Shaheen III compute nodes in workq are of AMD Genoa microarchitecture (AMD EPYC 9654). Each compute node has 2 sockets (i.e. 2 AMD Genoa), each with 96 physical cores, making a total of 192 cores. Each physical core is presented as 2 logical CPUs (formally known as hyperthreads), thus making a total of 384 useable threads on each compute node.

For details on the design of Genoa processors please refer to the section Compute Nodes. The locality of these cores with respect their proximity to main memory is important from application performance point of view. It ensures your application gets the best possible memory bandwidth from each memory channel. In short, the compute node has 8 NUMA nodes in total, i.e. 4 on each socket. The jobscripts below examplify how the MPI and OpenMP processes are mapped by default and can that behavior be modified.

Important

Not all filesystems are available for access on all compute nodes. Additionally, internet access is not available on any compute nodes. Following is the list of notable differences:

On compute nodes in workq, shared and 72hours partition

scratch is accessible with read/write permission

project is accessible with read only permission. Jobs running on compute nodes of workq will not be able to write on project directory.

home is not mounted. Instead, the $HOME variable points to /scratch/$USER directory

On compute nodes in ppn partition

Both scratch and project are accessible with read/write permission

home is not mounted. Instead, the $HOME variable points to /scratch/$USER directory

On compute nodes in dtn partition

scratch, project and home are all accessible with read/write permission

Note

Because compute nodes in workq partition don’t have write permission on project directory and don’t mount the home directory, the users must submit their jobs from their scratch directory.

Below is a concise view of the compute resources on a node belonging to each SLURM partition on Shaheen III.

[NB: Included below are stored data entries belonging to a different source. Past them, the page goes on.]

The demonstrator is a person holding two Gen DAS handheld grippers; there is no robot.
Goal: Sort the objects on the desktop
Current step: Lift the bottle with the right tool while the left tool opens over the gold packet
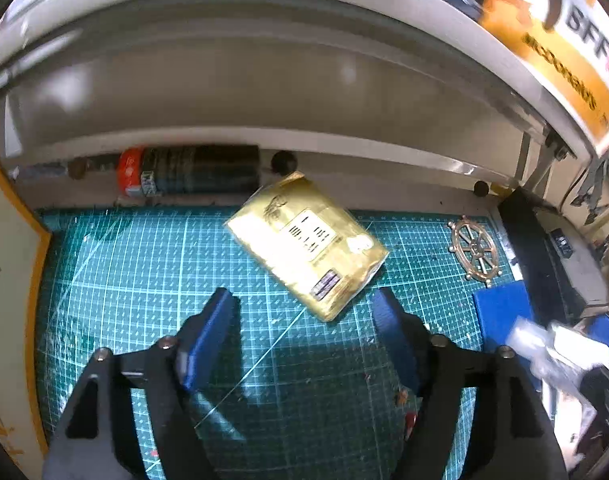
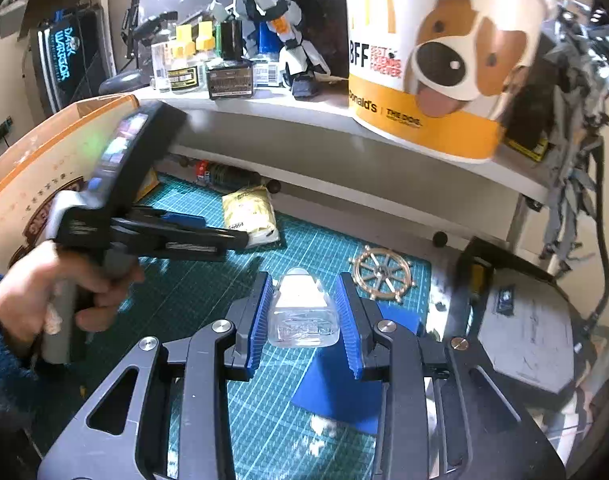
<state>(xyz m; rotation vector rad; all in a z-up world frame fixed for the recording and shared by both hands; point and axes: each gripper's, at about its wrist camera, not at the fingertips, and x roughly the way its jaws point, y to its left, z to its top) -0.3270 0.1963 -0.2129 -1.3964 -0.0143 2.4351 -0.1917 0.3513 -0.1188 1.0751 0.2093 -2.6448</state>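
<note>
A gold foil packet (image 1: 306,242) lies tilted on the green cutting mat (image 1: 144,272); it also shows in the right wrist view (image 2: 248,214). My left gripper (image 1: 304,308) is open and empty, just short of the packet's near corner; it also shows in the right wrist view (image 2: 228,240). My right gripper (image 2: 306,308) is shut on a small clear plastic bottle (image 2: 302,312) and holds it above a blue box (image 2: 340,388).
A brass ship's wheel (image 1: 474,250) lies at the mat's right. A dark bottle with a red end (image 1: 188,170) lies under the white shelf (image 2: 324,112). A McDonald's bucket (image 2: 436,56), paint jars and a robot model stand on the shelf. A cardboard box (image 2: 32,176) stands left.
</note>
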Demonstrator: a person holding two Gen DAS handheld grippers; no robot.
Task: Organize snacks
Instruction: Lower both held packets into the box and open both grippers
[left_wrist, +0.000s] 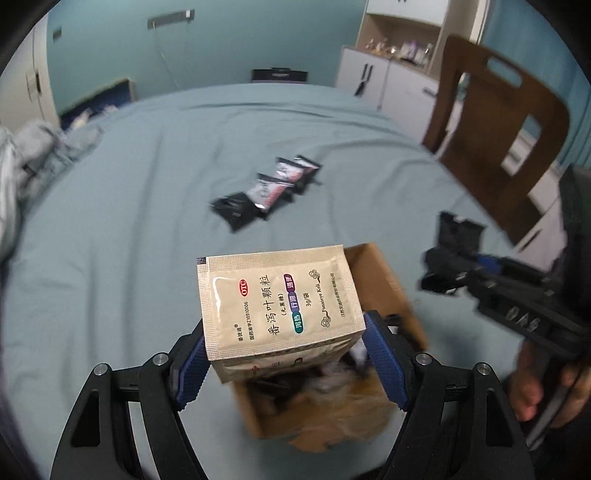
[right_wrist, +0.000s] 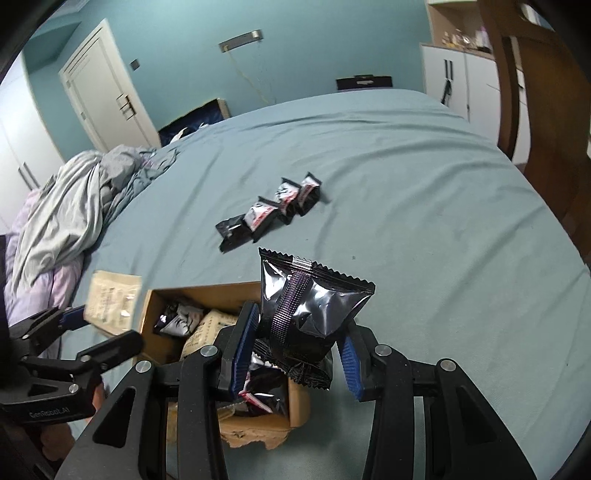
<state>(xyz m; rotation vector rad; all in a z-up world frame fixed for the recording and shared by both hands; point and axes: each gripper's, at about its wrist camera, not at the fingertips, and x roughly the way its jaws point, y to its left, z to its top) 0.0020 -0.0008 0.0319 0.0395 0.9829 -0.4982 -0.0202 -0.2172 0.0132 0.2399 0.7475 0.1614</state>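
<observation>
Snacks, mixed lot, partly sorted. Cardboard box (right_wrist: 162, 343) on the bed (right_wrist: 424, 221), open-topped, holding dark packets and beige sachets. Row of four dark packets (right_wrist: 271, 210) laid out further up the sheet, well apart from the box.

Left claw (left_wrist: 284, 354): gripping a beige sachet stack (left_wrist: 277, 306) by its lower edges, above the box. The hold looks loose at the right pad, where a sliver of gap seems to show.

Right claw (right_wrist: 299, 358): closed on a black foil packet (right_wrist: 306, 306), pinched low at its bottom seam, over the box's near corner.

Risks, judged:
- Top sachet could slide off the stack, since only the edges are clamped.
- Foil packet, held low and bulging above, may pivot or slip on its slick film.
- Both claws sit close over one box; a collision or a knock to the box wall is possible.

Legible writing: sachet reads "OTC", "番泻叶颗粒", "3g/袋", "Fanxieye Keli", so it looks like a medicinal granule, not a snack. Left claw body, seen from the right wrist, reads "GenRobot.AI". Dark packets' print is too small to read.
</observation>
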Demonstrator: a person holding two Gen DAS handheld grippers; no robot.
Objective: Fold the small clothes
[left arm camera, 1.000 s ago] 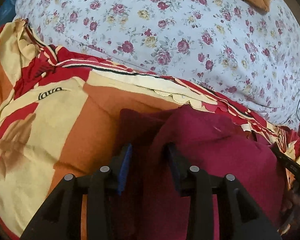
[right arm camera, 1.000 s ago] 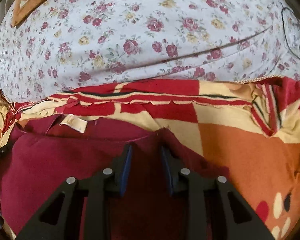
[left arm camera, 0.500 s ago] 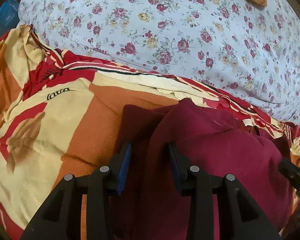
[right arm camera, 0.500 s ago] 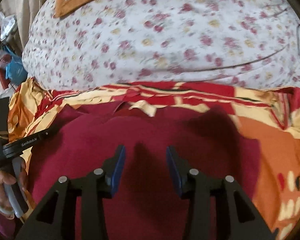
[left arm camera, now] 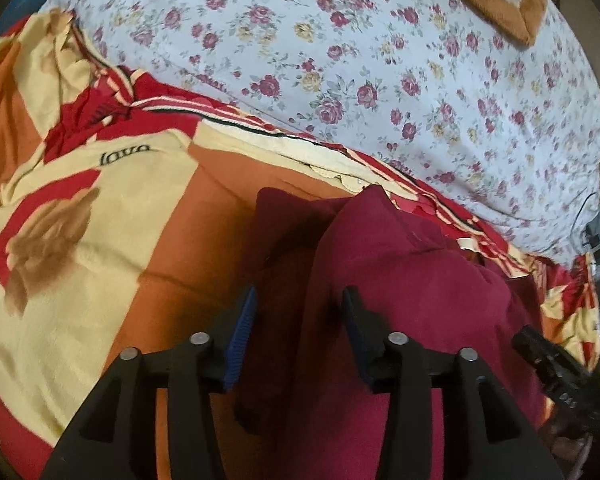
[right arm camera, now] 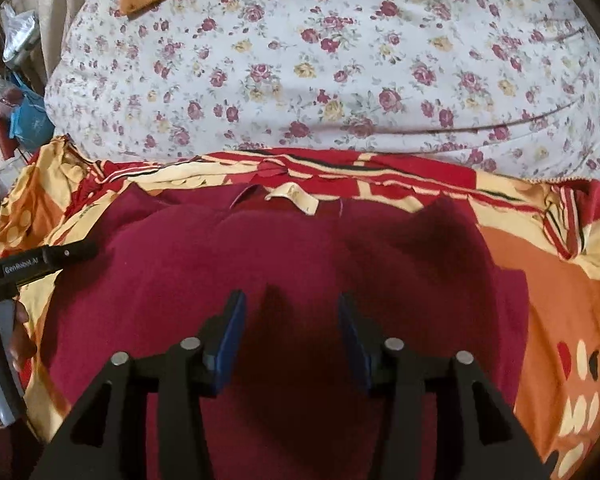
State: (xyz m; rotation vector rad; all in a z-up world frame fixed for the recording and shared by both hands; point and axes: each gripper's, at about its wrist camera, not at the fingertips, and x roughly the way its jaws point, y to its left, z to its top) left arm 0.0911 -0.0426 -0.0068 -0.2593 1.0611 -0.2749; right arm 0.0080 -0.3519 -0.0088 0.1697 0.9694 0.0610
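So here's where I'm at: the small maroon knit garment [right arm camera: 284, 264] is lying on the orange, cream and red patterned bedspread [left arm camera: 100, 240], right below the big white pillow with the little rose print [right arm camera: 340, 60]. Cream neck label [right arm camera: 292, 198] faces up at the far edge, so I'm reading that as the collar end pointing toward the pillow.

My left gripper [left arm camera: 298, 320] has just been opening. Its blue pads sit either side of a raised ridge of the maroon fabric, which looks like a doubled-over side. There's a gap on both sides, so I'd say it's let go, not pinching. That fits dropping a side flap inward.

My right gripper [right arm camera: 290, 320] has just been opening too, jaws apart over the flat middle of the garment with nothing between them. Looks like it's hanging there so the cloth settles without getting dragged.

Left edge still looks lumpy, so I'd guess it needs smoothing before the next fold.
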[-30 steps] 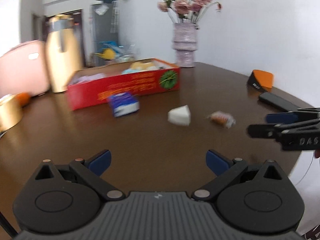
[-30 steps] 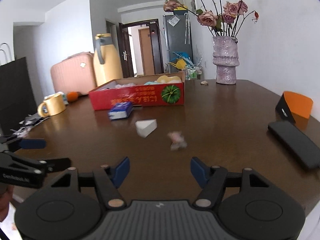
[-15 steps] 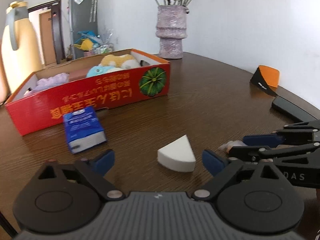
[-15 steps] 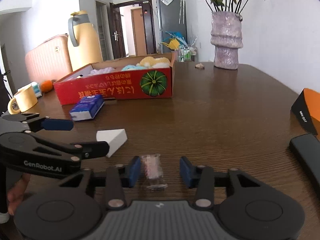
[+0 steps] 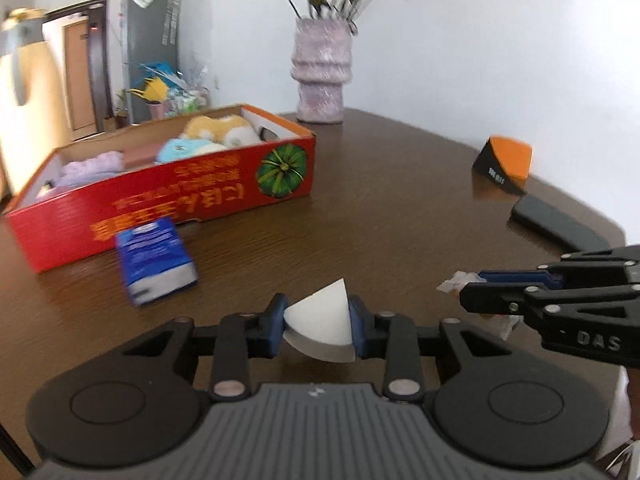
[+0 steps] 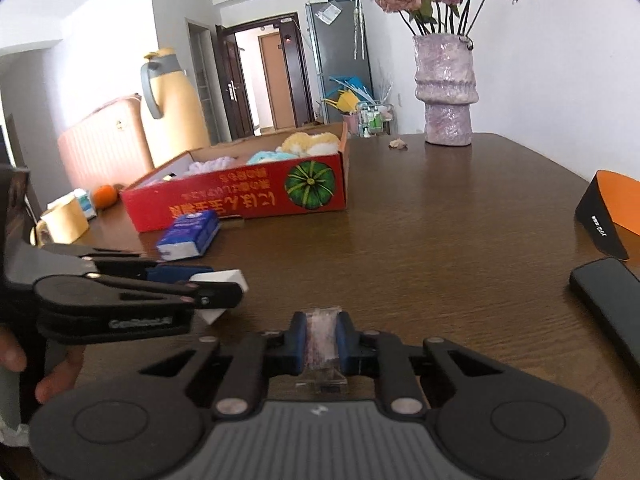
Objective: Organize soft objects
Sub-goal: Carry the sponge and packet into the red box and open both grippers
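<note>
We are closing the left gripper (image 5: 318,326) on the white sponge wedge (image 5: 320,330) and the right gripper (image 6: 322,340) on the small packet (image 6: 321,344) (both low over the table (image 6: 440,260)), likely bound for the red box (image 6: 240,196).

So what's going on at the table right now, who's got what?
A person holds a claw in each hand. The left claw is closing on the white wedge-shaped sponge, pads already against its sides. The right claw is closing on the small clear-wrapped packet. Both items sit low over the brown wooden table. The red cardboard box of plush toys waits ahead, with the blue tissue pack lying before it.
</note>
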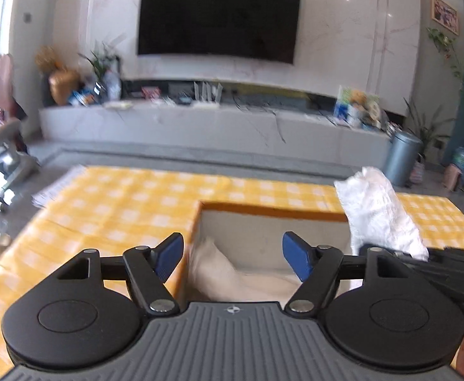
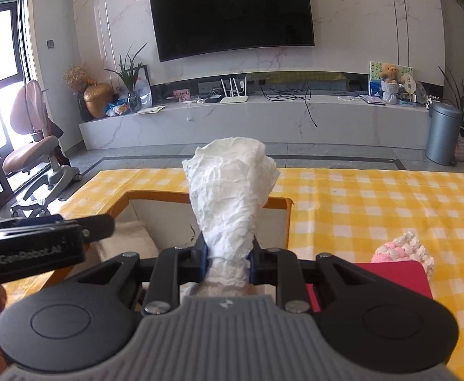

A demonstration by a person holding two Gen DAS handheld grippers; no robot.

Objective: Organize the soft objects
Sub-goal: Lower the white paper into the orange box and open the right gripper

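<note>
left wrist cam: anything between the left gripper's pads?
Nothing gripped: the left gripper stands open over the box, with a pale cloth lying inside below.

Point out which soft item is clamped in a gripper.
The crumpled white cloth, pinched upright in the right gripper; the pink-and-white knitted piece lies loose on the table.

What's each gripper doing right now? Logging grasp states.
Left gripper: open, empty, above the box.
Right gripper: closed on the white crumpled cloth.
</note>
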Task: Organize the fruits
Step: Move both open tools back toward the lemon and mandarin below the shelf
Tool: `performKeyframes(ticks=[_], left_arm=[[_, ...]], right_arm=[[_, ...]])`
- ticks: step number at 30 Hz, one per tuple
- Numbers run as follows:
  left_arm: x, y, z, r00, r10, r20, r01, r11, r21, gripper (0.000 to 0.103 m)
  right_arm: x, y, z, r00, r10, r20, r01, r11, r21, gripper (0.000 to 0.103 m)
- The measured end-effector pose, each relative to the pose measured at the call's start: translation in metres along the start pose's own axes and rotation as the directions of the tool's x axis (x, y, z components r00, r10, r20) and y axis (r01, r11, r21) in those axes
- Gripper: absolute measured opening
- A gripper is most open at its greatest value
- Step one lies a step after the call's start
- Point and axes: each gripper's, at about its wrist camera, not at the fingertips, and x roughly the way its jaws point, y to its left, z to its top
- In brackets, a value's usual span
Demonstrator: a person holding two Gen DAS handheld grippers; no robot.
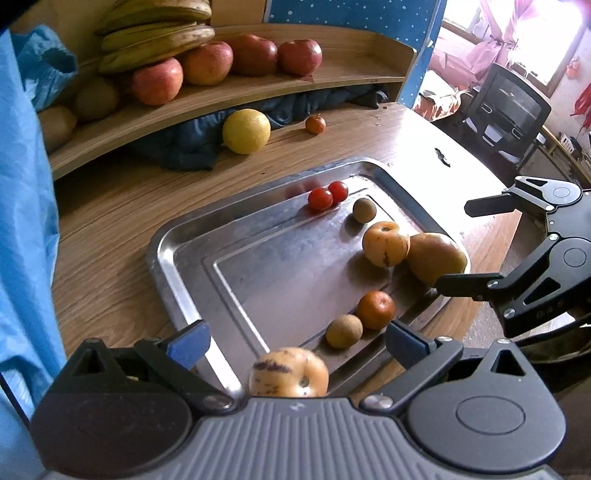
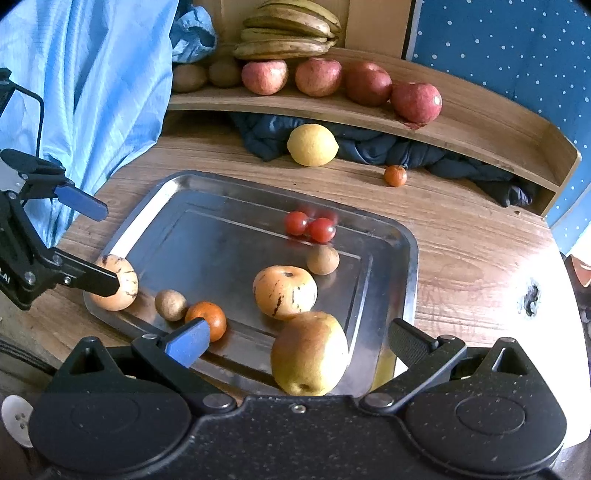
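Both hand-held grippers are held wide apart, empty; the pear at the tray's near edge could be nudged off.

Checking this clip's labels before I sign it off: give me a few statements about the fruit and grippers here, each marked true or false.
1. Both grippers are open. True: the left gripper and right gripper hold nothing.
2. Two cherry tomatoes lie on the tray. True.
3. The lemon lies on the tray. False: it lies on the table, beyond the tray.
4. The bananas lie on the table. False: they rest on top of the apples on the shelf.
5. A pear lies between the right gripper's fingers. True, though the pads do not press it.
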Motion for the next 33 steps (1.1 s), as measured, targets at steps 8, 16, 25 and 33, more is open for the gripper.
performKeyframes(ticks=[8,16,25,33], left_arm=[[0.015,-0.006,0.019,1.0,0.022,0.004,-0.021,0.999,-0.031,0.103],[0.032,-0.009,0.042,0.998,0.067,0.011,-0.066,0.993,-0.1,0.103],[0.048,-0.015,0.069,0.995,0.096,0.03,-0.089,0.981,-0.175,0.103],[0.065,-0.015,0.091,0.985,0.167,0.043,-0.151,0.956,-0.253,0.103]], right_arm=[[0.007,-0.015,0.008,1.0,0.0,0.008,0.0,1.0,0.0,0.102],[0.018,-0.037,0.017,1.0,0.012,0.007,-0.012,1.0,0.0,0.102],[0.035,-0.06,0.034,0.999,0.045,0.024,-0.045,0.999,-0.02,0.102],[0.051,-0.078,0.053,0.997,0.055,0.053,-0.053,0.998,-0.03,0.102]])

**CPU only Compute nodes in SLURM parititions of Shaheen III**#
Partition	Total nodes	Cores/CPUs	Max memory	Max Walltime
`workq`	4608	192/384	376GB	24:00:00
`shared`	16	1/2	1GB	24:00:00
`debug`	4608	192	376GB	00:30:00
`72hours`	128	192	376GB	72:00:00
`ppn`	15	128	376GB - 3TB	72:00:00

Note

There are some limits on how much can each user or job request from each partition. Please refer to Shaheen III policies for more details.

Serial jobs#

A serial job is characterized as when the application is capable of running on 1 thread. Although this is an overkill and your account will be charged at the full 192 core hours, it is sometimes justified to run on an exclusive node. These job may require the whole memory available on these compute nodes.

#!/bin/bash
#SBATCH --partition=workq
#SBATCH --ntasks=1
#SBATCH --cpus-per-task=1
#SBATCH --hint=nomultithread
#SBATCH --account=k#####
#SBATCH --time=01:00:00

scontrol show job ${SLURM_JOBID}

# load your software environment here:

srun --hint=nomultithread ./a.out

If your application does not require a lot memory, it is recommended that you run on shared partition which allows sharing of compute nodes between different jobs and charges the same core hours as the requested number of cores. With the following example jobscript, your job will get 2 CPUs (1 physical core) and 1 GB memory.

#!/bin/bash
#SBATCH --partition=shared
#SBATCH --account=k#####
#SBATCH --time=01:00:00

scontrol show job ${SLURM_JOBID}

# load your software environment here:

srun ./a.out

Multithreaded (OpenMP) jobs#

The following jobscript demonstrates an OpenMP job launched on compute nodes of Shaheen III. Here half of the on a socket are used for the OpenMP threads.

#!/bin/bash
#SBATCH --partition=workq
#SBATCH --ntasks=1
#SBATCH --cpus-per-task=96
#SBATCH --hint=nomultithread
#SBATCH --account=k#####
#SBATCH --time=01:00:00

scontrol show job ${SLURM_JOBID}

# load your software environment here:

export OMP_NUM_THREADS=${SLURM_CPUS_PER_TASK}
srun --hint=nomultithread -n ${SLURM_NTASKS} -c ${SLURM_CPUS_PER_TASK} --cpu-bind=threads ./a.out

Note

Performance of an OpenMP application is sensitive to multiple factors. One very important feature the OpenMP code adheres to the first touch data placement policy. It ensures that each OpenMP thread allocates memory after getting created which implies that the memory will be allocated in it local NUMA domain.
OpenMP implements shared memory model. Please benchmark your OpenMP application to identify the optimum number of cores without loss of computational performance.

MPI jobs#

Compute nodes on Shaheen III have a substaintial number of cores. One of the many ways to use them is for MPI jobs. Message Passing Interface (MPI) is a library for exhibiting distributed memory parallelism in applications. MPI processes can communicate with eachother and enable moving data between processes by sending and receving in various patterns.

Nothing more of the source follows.